How to Retry MongoDB Transaction
MongoDB transaction is a nice feature. Although MongoDB uses optimistic concurrency control, write conflict is unavoidable. The situation becomes worse in multi-document transaction which modifies many documents in one transaction. If a write conflict happens, a MongoDBCommandException will be thrown:
Exception: Command update failed: Encountered error from mongodb.svc.cluster.local:27017 during a transaction :: caused by :: WriteConflict error: this operation conflicted with another operation. Please retry your operation or multi-document transaction..
How to handle the writeconflict error in MongoDB?
A straightforwad way is to manually retry the transaction in application level when exception happens. However, the retry logic is non-trivial: What's the exception type? Is it a transient or persistent error? How many times should we retry? How to apply the retry logic while keep the code clean?

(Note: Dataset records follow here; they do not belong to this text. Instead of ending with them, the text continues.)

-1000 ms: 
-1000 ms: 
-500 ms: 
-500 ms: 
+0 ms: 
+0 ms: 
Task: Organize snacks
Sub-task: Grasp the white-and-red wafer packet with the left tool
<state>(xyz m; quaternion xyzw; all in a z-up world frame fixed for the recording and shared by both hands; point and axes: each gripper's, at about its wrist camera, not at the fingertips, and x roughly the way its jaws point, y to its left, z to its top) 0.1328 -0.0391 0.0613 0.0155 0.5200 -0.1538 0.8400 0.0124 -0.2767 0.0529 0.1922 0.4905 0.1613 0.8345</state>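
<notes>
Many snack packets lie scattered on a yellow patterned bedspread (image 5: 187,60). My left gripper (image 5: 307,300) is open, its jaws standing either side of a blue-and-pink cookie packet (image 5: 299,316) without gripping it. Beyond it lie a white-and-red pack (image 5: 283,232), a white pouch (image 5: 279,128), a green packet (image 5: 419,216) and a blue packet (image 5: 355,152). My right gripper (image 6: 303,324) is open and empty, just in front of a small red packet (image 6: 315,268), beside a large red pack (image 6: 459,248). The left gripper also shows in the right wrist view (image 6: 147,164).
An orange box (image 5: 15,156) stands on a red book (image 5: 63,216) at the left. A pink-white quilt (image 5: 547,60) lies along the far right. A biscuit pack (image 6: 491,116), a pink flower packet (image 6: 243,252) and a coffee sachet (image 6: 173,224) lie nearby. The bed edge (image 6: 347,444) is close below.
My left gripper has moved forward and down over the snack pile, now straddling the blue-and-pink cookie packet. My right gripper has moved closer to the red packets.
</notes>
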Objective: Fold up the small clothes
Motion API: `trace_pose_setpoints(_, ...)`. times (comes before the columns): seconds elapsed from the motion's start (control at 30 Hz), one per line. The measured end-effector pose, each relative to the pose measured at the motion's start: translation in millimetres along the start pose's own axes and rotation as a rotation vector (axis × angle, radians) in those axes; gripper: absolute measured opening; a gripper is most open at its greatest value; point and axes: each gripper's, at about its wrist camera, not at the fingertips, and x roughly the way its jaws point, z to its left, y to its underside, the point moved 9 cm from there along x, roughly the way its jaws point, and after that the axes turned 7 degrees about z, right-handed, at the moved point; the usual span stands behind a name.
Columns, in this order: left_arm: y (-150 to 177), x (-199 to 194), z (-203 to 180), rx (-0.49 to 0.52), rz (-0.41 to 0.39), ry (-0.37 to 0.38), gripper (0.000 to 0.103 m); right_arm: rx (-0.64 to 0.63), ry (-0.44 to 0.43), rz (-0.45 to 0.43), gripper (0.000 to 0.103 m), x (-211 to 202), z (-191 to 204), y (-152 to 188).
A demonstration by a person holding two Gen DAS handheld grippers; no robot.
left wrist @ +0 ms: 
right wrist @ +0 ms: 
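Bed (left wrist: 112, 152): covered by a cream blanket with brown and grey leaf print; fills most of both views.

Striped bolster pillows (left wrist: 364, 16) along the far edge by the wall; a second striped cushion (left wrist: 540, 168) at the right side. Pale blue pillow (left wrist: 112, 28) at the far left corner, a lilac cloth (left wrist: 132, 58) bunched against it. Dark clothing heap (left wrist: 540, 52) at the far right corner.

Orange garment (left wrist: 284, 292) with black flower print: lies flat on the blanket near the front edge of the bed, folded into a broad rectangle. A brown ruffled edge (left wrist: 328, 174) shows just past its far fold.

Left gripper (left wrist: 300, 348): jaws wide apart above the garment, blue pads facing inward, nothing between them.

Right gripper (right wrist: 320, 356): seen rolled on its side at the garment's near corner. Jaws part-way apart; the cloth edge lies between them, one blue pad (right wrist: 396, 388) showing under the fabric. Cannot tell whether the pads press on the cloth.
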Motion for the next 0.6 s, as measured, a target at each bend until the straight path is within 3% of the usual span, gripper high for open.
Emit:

Fortunately, the new MongoDB driver has already solved the issue. It incorperates the retry logic in the driver: https://docs.mongodb.com/manual/core/transactions/#transactions-api
The new callback API also incorporates retry logic for
TransientTransactionError
orUnknownTransactionCommitResult
commit errors.
What we need is to use the new transaction API instead of the old one. However, even the official document samples still use the old API. In this article, we will compare the difference between them and provide easy-to-understand example usage.
Reproduce WriteConflict
Old Transactions API
Unfortunately, the official C# MongoDB driver documentation still use the old API:
using (var session = client.StartSession())
{
session.StartTransaction();
// execute operations using the session
session.CommitTransaction(); // if an exception is thrown before reaching here the transaction will be implicitly aborted
}
WriteConflict Example
Let's reproduce the writeconflict error by the old API. We created two threads to update the same document, while intentionally make the first update slow by waiting 2s before commit:
using MongoDB.Bson;
using MongoDB.Driver;
using System;
using System.Threading.Tasks;
namespace MongoTest
{
public class RetryableTransaction
{
private const string DatabaseName = "Test";
private const string CollectionName = "Test";
public const string ConnectionString = "";
public async Task WriteConflictAsync()
{
var mongoClient = new MongoClient(ConnectionString);
var uuid = "conflict1";
await BareReplaceAsync(mongoClient, uuid, "init");
Console.WriteLine("------ Bare Replace ------");
var slowReplaceTask = BareReplaceAsync(mongoClient, uuid, "slow", 2000); // Execute at least 2s
await Task.Delay(20); // Wait a moment to make sure the slow task enter into a transaction
try
{
await BareReplaceAsync(mongoClient, uuid, "fast");
}
catch (Exception e)
{
Console.WriteLine($"[{DateTime.Now}] Exception: " + e.Message);
}
await slowReplaceTask;
Console.WriteLine();
Console.WriteLine($"[{DateTime.Now}] Completed...");
}
private async Task BareReplaceAsync(IMongoClient mongoClient, string uuid, string value, int delay = 0)
{
var collection = mongoClient.GetDatabase(DatabaseName).GetCollection<BsonDocument>(CollectionName);
using (var session = await mongoClient.StartSessionAsync())
{
session.StartTransaction();
var filter = Builders<BsonDocument>.Filter.Eq("Uuid", uuid);
await collection.ReplaceOneAsync(session, filter, new BsonDocument { { "Uuid", uuid }, { "op", value } }, new ReplaceOptions { IsUpsert = true });
await Task.Delay(delay); // Intentionally slow the transaction
await session.CommitTransactionAsync();
}
Console.WriteLine($"[{DateTime.Now}] Done [{value}]");
}
}
}
WriteConflictAsync() running result:
[2021/2/19 13:35:51] Done [init] ------ Bare Replace ------ [2021/2/19 13:35:51] Exception: Command update failed: Encountered error from mongodb.svc.cluster.local:27017 during a transaction :: caused by :: WriteConflict error: this operation conflicted with another operation. Please retry your operation or multi-document transaction.. [2021/2/19 13:35:53] Done [slow]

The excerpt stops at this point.